Problem details: In the copy, keep the lines from the first line of the material below through the line containing "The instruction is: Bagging" exactly as they are, and include no pictures.

Supplied material:
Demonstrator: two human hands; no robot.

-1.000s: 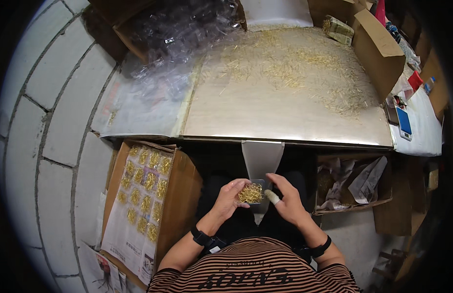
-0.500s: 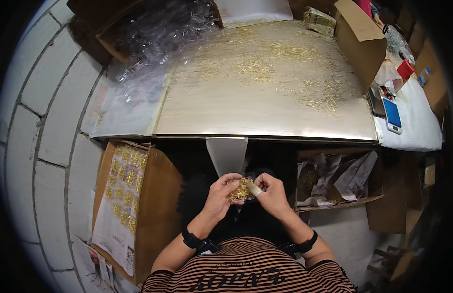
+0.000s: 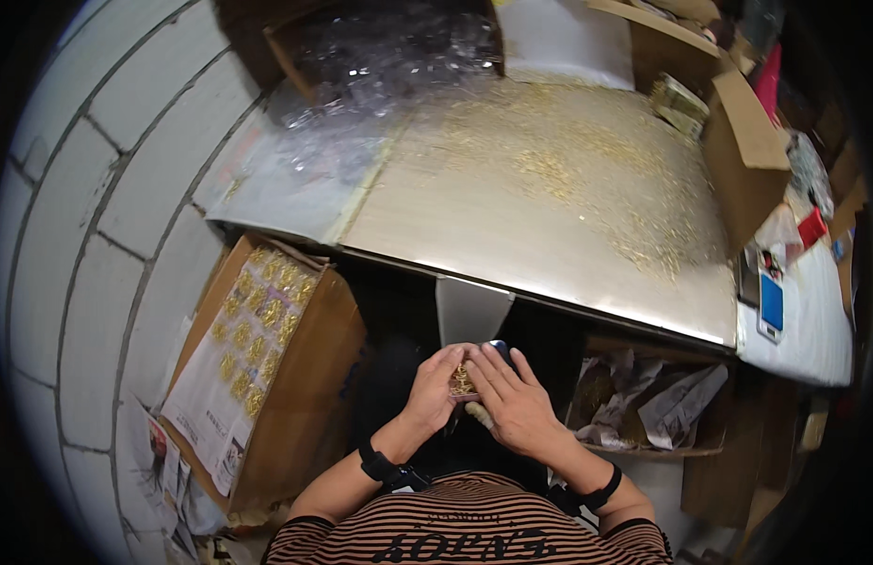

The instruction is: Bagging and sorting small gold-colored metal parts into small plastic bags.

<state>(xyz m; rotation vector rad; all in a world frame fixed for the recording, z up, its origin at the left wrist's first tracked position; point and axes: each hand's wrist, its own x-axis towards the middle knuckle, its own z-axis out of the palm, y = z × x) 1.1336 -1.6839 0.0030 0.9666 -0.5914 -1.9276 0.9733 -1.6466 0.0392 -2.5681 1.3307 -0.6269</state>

Task result:
Demonstrator: two human hands; no robot.

-1.000s: 
-0.500s: 
+0.000s: 

The instruction is: Bagging and sorting small gold-colored metal parts into small plastic bags.

Nothing else is required for this exercise.